IF 13 2区材料科学 Q1 CHEMISTRY, MULTIDISCIPLINARY

Small Pub Date : 2025-06-26 DOI:10.1002/smll.202504112

Jae Seo Park,Seo Mi Yang,Dongyoun Park,Young Joon Park,Ye Jin Sim,Hye Ji Nam,So Eun Kim,Jae Ho Kim,Seung Jae Yang

{"title":"Microstructural Engineering of Conductive MOF Nanocrystals for Multifunctional Heterostructures.","authors":"Jae Seo Park,Seo Mi Yang,Dongyoun Park,Young Joon Park,Ye Jin Sim,Hye Ji Nam,So Eun Kim,Jae Ho Kim,Seung Jae Yang","doi":"10.1002/smll.202504112","DOIUrl":null,"url":null,"abstract":"Conductive metal-organic frameworks (cMOFs) have emerged as transformative materials, significantly expanding the functional landscape of conventional MOFs by integrating electrical conductivity.
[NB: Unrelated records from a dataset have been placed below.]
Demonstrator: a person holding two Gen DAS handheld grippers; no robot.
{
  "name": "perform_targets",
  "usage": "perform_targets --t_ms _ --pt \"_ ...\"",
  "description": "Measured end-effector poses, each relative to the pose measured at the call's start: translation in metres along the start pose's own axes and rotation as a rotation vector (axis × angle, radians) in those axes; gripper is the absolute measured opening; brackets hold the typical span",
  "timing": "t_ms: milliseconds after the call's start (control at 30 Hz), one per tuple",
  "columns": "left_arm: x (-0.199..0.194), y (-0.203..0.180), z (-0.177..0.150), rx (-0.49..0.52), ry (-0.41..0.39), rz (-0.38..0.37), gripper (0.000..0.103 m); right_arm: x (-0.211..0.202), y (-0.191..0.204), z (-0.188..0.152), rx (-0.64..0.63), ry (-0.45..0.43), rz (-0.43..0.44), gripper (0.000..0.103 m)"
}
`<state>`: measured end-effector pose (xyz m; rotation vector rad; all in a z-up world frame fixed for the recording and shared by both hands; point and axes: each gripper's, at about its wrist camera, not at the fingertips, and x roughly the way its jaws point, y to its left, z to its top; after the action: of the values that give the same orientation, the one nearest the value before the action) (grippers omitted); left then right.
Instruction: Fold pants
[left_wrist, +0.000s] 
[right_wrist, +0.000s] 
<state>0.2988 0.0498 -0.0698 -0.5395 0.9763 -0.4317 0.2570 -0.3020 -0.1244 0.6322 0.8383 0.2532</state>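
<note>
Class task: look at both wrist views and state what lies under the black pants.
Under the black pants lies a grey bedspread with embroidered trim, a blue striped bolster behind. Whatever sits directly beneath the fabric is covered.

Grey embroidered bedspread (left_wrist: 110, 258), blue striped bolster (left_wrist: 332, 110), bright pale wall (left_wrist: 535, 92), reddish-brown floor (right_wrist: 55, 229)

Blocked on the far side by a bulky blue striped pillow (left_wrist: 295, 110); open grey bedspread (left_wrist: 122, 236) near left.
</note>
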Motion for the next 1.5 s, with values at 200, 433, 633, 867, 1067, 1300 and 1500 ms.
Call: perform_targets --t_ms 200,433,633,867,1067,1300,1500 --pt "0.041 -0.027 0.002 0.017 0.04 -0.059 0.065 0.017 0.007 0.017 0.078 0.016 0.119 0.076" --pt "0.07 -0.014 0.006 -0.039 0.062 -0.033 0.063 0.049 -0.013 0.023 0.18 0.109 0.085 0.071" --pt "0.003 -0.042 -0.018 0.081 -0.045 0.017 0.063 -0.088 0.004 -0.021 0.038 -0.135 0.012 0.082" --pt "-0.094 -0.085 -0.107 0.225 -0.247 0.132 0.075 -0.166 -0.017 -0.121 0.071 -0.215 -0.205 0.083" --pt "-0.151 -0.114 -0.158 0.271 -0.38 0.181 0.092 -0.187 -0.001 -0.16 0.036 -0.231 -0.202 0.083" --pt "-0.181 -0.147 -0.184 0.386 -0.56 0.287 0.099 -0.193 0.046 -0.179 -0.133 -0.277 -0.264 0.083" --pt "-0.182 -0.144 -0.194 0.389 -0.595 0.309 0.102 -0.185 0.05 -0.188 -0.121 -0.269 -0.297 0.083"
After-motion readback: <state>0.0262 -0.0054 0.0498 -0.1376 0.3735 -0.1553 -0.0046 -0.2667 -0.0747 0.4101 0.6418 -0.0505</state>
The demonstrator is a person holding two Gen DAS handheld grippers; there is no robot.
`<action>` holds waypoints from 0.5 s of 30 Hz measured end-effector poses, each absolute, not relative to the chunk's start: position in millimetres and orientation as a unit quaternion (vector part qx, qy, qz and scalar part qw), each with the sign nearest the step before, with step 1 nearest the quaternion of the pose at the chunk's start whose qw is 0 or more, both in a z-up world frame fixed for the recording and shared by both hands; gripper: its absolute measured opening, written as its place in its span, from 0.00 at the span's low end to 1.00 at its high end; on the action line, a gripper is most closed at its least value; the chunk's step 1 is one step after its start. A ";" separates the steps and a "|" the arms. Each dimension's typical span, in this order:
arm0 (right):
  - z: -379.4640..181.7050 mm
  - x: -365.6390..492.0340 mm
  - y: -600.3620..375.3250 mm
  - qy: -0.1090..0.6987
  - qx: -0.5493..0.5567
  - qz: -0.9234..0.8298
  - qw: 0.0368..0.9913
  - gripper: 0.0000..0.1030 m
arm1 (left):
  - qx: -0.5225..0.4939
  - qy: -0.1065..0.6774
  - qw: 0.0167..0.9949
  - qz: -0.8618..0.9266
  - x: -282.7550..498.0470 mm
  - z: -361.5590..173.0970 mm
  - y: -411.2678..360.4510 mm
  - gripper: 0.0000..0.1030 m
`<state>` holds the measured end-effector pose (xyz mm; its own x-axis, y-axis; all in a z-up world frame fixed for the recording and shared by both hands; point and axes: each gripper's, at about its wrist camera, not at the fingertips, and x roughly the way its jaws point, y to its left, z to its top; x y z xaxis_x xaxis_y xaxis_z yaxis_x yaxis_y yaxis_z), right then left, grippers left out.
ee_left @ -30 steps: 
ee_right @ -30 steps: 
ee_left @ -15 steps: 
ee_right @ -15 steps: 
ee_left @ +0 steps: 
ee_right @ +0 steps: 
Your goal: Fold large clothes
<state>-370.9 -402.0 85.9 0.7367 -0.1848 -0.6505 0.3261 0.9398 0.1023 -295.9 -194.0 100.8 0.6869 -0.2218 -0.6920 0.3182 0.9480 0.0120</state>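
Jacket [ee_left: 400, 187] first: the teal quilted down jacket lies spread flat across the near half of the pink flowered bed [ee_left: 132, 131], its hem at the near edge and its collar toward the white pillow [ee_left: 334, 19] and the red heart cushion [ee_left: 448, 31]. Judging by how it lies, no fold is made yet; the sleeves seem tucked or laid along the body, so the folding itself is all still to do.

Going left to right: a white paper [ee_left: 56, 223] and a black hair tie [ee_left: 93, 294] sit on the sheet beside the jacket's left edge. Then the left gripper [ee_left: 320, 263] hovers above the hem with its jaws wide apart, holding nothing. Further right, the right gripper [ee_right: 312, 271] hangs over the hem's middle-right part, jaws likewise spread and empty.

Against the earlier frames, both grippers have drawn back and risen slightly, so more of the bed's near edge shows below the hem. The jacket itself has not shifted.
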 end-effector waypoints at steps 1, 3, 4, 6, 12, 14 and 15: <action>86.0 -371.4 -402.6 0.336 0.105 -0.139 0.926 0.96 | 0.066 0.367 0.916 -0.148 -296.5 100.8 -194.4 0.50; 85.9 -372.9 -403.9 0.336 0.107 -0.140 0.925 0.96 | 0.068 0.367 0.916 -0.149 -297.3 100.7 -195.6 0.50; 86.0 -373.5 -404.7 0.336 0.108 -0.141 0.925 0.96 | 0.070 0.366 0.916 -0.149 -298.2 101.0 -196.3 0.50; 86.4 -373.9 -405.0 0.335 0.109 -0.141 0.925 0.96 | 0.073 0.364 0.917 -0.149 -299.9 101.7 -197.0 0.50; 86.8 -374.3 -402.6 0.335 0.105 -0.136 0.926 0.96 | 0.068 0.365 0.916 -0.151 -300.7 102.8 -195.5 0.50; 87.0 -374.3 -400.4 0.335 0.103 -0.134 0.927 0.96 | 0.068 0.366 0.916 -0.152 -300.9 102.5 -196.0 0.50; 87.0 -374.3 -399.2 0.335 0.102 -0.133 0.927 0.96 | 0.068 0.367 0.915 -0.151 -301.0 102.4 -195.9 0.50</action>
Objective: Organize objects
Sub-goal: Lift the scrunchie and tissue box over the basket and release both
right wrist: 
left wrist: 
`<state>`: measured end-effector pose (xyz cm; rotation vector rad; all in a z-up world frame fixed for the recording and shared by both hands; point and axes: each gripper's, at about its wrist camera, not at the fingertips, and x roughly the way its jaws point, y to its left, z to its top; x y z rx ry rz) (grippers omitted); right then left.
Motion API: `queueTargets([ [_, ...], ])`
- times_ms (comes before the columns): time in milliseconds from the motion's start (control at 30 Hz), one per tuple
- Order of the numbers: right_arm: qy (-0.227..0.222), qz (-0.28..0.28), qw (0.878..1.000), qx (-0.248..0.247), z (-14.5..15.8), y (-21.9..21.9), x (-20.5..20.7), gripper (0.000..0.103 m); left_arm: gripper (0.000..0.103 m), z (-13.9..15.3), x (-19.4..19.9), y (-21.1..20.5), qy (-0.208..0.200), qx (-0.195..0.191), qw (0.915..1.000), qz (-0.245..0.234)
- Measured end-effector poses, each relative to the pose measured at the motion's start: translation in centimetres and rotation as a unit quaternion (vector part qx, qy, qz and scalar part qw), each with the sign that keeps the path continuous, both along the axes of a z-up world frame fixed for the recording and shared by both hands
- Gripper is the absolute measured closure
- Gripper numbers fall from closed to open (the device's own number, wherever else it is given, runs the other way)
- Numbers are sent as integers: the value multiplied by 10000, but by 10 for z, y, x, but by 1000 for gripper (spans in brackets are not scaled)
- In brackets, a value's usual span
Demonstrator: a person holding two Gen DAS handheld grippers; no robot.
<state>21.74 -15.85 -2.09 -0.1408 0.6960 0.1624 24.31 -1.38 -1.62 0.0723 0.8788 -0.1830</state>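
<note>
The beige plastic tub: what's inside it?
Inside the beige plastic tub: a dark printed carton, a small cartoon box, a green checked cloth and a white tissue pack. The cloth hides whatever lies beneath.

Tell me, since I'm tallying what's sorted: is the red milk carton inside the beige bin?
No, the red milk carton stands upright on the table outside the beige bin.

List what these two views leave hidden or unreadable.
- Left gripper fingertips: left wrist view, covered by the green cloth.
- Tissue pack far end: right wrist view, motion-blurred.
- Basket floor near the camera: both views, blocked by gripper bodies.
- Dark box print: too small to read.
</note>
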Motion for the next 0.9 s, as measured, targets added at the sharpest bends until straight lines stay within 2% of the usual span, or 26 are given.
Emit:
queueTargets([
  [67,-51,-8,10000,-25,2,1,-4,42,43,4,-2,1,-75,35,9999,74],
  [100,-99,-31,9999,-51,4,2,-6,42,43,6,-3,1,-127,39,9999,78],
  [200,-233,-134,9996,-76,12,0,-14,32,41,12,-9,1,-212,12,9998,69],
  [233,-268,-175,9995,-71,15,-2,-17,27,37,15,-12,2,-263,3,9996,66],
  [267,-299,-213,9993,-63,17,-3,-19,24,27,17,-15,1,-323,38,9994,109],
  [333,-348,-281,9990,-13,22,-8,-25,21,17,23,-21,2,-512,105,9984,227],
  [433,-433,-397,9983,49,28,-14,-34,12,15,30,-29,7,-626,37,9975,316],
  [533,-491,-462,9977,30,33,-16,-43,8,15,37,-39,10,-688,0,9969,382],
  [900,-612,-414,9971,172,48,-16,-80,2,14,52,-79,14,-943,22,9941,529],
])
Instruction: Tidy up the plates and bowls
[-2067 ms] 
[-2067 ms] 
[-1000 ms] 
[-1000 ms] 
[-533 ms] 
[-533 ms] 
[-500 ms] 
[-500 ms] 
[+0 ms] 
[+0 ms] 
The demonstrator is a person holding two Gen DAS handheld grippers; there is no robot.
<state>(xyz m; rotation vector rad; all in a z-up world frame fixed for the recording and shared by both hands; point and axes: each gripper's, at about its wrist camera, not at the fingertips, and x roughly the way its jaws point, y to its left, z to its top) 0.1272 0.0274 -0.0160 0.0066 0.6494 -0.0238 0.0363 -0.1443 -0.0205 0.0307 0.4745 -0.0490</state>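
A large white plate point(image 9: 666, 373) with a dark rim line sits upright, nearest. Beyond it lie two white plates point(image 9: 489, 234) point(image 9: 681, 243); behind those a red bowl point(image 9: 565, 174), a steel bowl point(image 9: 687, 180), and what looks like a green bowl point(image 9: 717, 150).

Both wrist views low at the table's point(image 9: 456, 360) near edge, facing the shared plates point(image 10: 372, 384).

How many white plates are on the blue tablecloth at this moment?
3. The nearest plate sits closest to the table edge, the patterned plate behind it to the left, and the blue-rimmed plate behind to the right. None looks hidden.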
Despite this, harnessing their full potential in heterostructured architectures is constrained by challenges in finely tuning the critical structural parameters, notably the packing density and crystallographic orientation. This paper introduces an innovative approach to engineering the microstructure of cMOFs as conformal shell-enveloping spherical nanoparticles. The compactness of the cMOF layer is modulated by the crystallization kinetics, while a deliberate seeding process directed the alignment of cMOF nanocrystallites. These methodologies collectively facilitated the formation of densely packed, highly ordered nanocrystallite assemblies in a core-shell configuration, enhancing mechanical robustness, selective permeability, and electron transport. The resulting cMOF assembly markedly augmented the stability and electrochemical performance of the sulfur core, showing significant promise as a next-generation cathode material for lithium-sulfur batteries.","PeriodicalId":228,"journal":{"name":"Small","volume":"54 1","pages":"e2504112"},"PeriodicalIF":13.0000,"publicationDate":"2025-06-26","publicationTypes":"Journal Article","fieldsOfStudy":null,"isOpenAccess":false,"openAccessPdf":"","citationCount":"0","resultStr":null,"platform":"Semanticscholar","paperid":null,"PeriodicalName":"Small","FirstCategoryId":"88","ListUrlMain":"https://doi.org/10.1002/smll.202504112","RegionNum":2,"RegionCategory":"材料科学","ArticlePicture":[],"TitleCN":null,"AbstractTextCN":null,"PMCID":null,"EPubDate":"","PubModel":"","JCR":"Q1","JCRName":"CHEMISTRY, MULTIDISCIPLINARY","Score":null,"Total":0}

引用次数: 0

Abstract

Conductive metal-organic frameworks (cMOFs) have emerged as transformative materials, significantly expanding the functional landscape of conventional MOFs by integrating electrical conductivity. Despite this, harnessing their full potential in heterostructured architectures is constrained by challenges in finely tuning the critical structural parameters, notably the packing density and crystallographic orientation. This paper introduces an innovative approach to engineering the microstructure of cMOFs as conformal shell-enveloping spherical nanoparticles. The compactness of the cMOF layer is modulated by the crystallization kinetics, while a deliberate seeding process directed the alignment of cMOF nanocrystallites. These methodologies collectively facilitated the formation of densely packed, highly ordered nanocrystallite assemblies in a core-shell configuration, enhancing mechanical robustness, selective permeability, and electron transport. The resulting cMOF assembly markedly augmented the stability and electrochemical performance of the sulfur core, showing significant promise as a next-generation cathode material for lithium-sulfur batteries.

查看原文本刊更多论文

多功能异质结构导电MOF纳米晶的微结构工程。

导电性金属有机框架（cMOFs）已成为一种变革性材料，通过集成导电性，极大地扩展了传统mof的功能景观。尽管如此，利用它们在异质结构体系结构中的全部潜力受到精细调整关键结构参数的挑战，特别是堆积密度和晶体取向。本文介绍了一种创新的方法来工程化cMOFs作为保形包壳球形纳米颗粒的微观结构。结晶动力学调节了cMOF层的致密性，而有意的播种过程指导了cMOF纳米晶体的排列。这些方法共同促进了在核壳结构中密集排列、高度有序的纳米晶体组件的形成，增强了机械稳健性、选择性渗透性和电子传递。由此产生的cMOF组件显著提高了硫芯的稳定性和电化学性能，显示出作为锂硫电池下一代正极材料的巨大前景。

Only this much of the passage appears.